Pattie Gonia (they/he/she) 

Wyn Wiley is a Nebraska-born drag queen and outdoor recreationist – sometimes both at the same time! What began as one video on a mountaintop in high-heeled boots turned into an Instagram following of 475,000 for Pattie Gonia, Wiley’s outdoor-focused drag persona.

Pattie breaks the mold of typical drag fashion with her garments inspired by nature and zero-waste concepts: dresses made from upcycled sleeping bags and winter coats, plastic bags, and fanny packs, paired with her iconic red wig. While her videos are sometimes silly – featuring comical dances in drag on beautiful vistas, a queer sasquatch character running through the woods, or a lesson on how to walk in heels with climber Alex Honnold – her messages are serious, and she advocates fiercely for climate action and inclusion in the outdoor community. She organizes group hikes and excursions for LGBTQ youth, and promotes the work of groups/nonprofits supporting queer recreationalists, including her newly-launched nonprofit, The Outdoorist Oath

“I think what Pattie has shown me in my life is that queer community exists in the outdoors,” she said in an interview with Yale Climate Connections. “And the outdoors is such an essential place for any queer person to discover pieces of who they are, and to try out new versions of themselves – versions of themselves that are way more aligned than maybe the body they were born in or the identity that they have held onto because of society.” 

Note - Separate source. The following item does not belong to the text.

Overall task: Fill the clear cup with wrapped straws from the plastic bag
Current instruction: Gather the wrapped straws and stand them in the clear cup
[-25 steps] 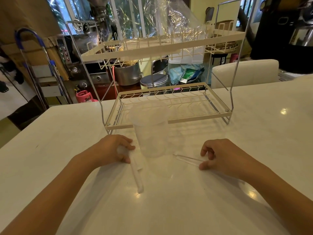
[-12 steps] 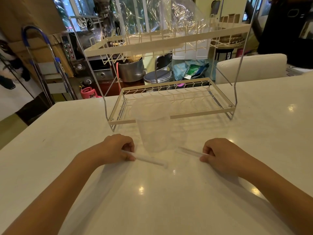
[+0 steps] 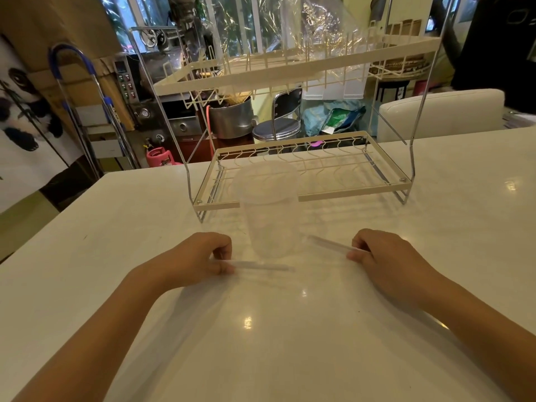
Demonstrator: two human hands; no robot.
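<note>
Cream two-tier wire dish rack [image 3: 304, 195] on glossy white table [image 3: 261, 358]; behind it steel pot [image 3: 230, 118], chrome stool [image 3: 277, 130], pink gas canister [image 3: 159, 156].

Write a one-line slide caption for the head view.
Left hand and right hand each grip a wrapped straw beside the empty clear cup on the white table.

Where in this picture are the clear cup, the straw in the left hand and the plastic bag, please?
clear cup [image 3: 268, 224]: head view, middle of its side wall.
straw in the left hand [image 3: 262, 266]: head view, mid-length, clear of the fingers.
plastic bag [image 3: 319, 27]: head view, crinkled side, on the rack's upper shelf.
</note>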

Pınar Ateş Sinopoulos-Lloyd (they/them)

As a nonbinary QTPOC (Queer & Trans Person of Color) with Turkish, Huanca, and Chinese lineages, Pınar Ateş Sinopoulos-Lloyd found empowerment away from the urban queer culture that often dominates the LGBTQ scene. Instead, they experienced healing in natural spaces, and wanted to share this experience widely. 

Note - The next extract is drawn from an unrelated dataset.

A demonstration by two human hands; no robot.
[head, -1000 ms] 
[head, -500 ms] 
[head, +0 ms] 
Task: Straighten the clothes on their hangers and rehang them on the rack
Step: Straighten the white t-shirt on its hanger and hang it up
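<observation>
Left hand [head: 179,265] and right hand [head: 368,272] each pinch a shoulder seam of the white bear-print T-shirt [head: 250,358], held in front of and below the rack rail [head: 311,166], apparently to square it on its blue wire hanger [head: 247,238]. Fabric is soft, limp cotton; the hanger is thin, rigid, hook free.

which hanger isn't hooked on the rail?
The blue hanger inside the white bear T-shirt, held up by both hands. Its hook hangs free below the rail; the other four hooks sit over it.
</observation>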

Their studies of Queer Ecopsychology at Prescott College, School of Lost Borders, Wilderness Awareness School, Animas Valley Institute, Naropa University, and Esalen Institute eventually led to the creation of Queer Nature: a transdisciplinary “organism” co-founded with their spouse, So. The group provides environmental and nature-based education, teaching ancestral skills, rites of passage, and interspecies kinship, along with hosting multi-day immersions for LGBTQ2+ people. Through Queer Nature, Sinopoulos-Lloyd hopes to teach participants about wilderness self-reliance and other outdoor skills that have not historically been as accessible to the community.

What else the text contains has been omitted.